== Task statement ==
Your task is to write out the complete listing exactly as it is shown.
Data extract START
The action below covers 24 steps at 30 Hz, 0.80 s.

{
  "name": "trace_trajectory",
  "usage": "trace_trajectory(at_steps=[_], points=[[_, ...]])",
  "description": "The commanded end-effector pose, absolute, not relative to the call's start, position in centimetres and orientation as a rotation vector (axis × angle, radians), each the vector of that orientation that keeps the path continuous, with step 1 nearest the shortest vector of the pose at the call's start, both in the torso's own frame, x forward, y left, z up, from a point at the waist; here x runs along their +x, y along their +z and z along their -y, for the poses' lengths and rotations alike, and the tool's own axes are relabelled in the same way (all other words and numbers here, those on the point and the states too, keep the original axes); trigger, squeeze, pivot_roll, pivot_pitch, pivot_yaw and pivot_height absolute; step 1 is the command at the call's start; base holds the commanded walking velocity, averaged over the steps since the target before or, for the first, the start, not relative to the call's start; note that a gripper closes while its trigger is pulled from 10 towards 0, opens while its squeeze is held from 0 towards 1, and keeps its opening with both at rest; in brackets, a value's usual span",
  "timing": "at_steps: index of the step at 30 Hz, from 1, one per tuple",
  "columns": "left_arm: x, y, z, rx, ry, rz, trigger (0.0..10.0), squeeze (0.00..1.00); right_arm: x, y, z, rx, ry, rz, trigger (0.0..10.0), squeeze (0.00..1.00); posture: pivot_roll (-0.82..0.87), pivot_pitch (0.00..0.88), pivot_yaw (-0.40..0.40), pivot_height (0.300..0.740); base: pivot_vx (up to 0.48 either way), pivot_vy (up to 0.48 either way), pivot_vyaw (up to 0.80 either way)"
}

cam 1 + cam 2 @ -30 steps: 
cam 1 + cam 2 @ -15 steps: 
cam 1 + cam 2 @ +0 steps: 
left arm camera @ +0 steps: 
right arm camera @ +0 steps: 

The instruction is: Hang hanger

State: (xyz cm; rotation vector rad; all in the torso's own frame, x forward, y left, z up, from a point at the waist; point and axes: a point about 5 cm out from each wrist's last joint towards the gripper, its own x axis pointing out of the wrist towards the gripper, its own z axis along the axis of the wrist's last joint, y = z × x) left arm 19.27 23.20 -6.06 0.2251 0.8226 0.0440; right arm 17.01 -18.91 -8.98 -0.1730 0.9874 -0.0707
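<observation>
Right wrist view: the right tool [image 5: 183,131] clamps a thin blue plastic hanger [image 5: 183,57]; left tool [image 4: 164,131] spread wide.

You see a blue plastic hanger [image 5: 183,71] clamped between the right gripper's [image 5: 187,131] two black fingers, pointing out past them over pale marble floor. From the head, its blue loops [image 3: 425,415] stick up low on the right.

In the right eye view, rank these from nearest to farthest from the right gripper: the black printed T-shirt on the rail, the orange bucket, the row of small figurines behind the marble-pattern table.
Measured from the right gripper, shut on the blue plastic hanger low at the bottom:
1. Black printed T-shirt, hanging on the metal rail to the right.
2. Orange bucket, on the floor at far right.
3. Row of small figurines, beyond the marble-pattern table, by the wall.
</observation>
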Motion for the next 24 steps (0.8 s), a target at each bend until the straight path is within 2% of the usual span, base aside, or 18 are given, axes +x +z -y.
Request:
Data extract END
== Exercise answer ==
The action below covers 24 steps at 30 Hz, 0.80 s.

{
  "name": "trace_trajectory",
  "usage": "trace_trajectory(at_steps=[_], points=[[_, ...]])",
  "description": "The commanded end-effector pose, absolute, not relative to the call's start, position in centimetres and orientation as a rotation vector (axis × angle, radians), each the vector of that orientation that keeps the path continuous, with step 1 nearest the shortest vector of the pose at the call's start, both in the torso's own frame, x forward, y left, z up, from a point at the waist; here x runs along their +x, y along their +z and z along their -y, for the poses' lengths and rotations alike, and the tool's own axes are relabelled in the same way (all other words and numbers here, those on the point and the states too, keep the original axes); trigger, squeeze, pivot_roll, pivot_pitch, pivot_yaw and pivot_height absolute; step 1 is the command at the call's start; base holds the commanded walking velocity, averaged over the steps since the target before or, for the first, the start, not relative to the call's start; note that a gripper closes while its trigger is pulled from 10 towards 0, opens while its squeeze is held from 0 towards 1, and keeps its opening with both at rest; in brackets, a value's usual span",
  "timing": "at_steps: index of the step at 30 Hz, from 1, one per tuple",
  "columns": "left_arm: x, y, z, rx, ry, rz, trigger (0.0..10.0), squeeze (0.00..1.00); right_arm: x, y, z, rx, ry, rz, trigger (0.0..10.0), squeeze (0.00..1.00); posture: pivot_roll (-0.82..0.87), pivot_pitch (0.00..0.88), pivot_yaw (-0.40..0.40), pivot_height (0.300..0.740); base: pivot_vx (up to 0.48 either way), pivot_vy (up to 0.48 either way), pivot_vyaw (up to 0.80 either way)"
}

cam 1 + cam 2 @ -30 steps: 
cam 1 + cam 2 @ -15 steps: 
cam 1 + cam 2 @ +0 steps: 
left arm camera @ +0 steps: 
right arm camera @ +0 steps: 

The instruction is: Hang hanger

State: (xyz cm; rotation vector rad; all in the torso's own frame, x forward, y left, z up, from a point at the waist; point and axes: a point about 5 cm out from each wrist's last joint towards the gripper, its own x axis pointing out of the wrist towards the gripper, its own z axis along the axis of the wrist's last joint, y = z × x) left arm 19.27 23.20 -6.06 0.2251 0.8226 0.0440; right arm 17.01 -18.91 -8.98 -0.1730 0.9874 -0.0707
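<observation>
Right wrist view: the right tool [image 5: 183,131] clamps a thin blue plastic hanger [image 5: 183,57]; left tool [image 4: 164,131] spread wide.

You see a blue plastic hanger [image 5: 183,71] clamped between the right gripper's [image 5: 187,131] two black fingers, pointing out past them over pale marble floor. From the head, its blue loops [image 3: 425,415] stick up low on the right.

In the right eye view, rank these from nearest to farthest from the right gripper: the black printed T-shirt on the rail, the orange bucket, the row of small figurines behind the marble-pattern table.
Measured from the right gripper, shut on the blue plastic hanger low at the bottom:
1. Black printed T-shirt, hanging on the metal rail to the right.
2. Orange bucket, on the floor at far right.
3. Row of small figurines, beyond the marble-pattern table, by the wall.
</observation>
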Motion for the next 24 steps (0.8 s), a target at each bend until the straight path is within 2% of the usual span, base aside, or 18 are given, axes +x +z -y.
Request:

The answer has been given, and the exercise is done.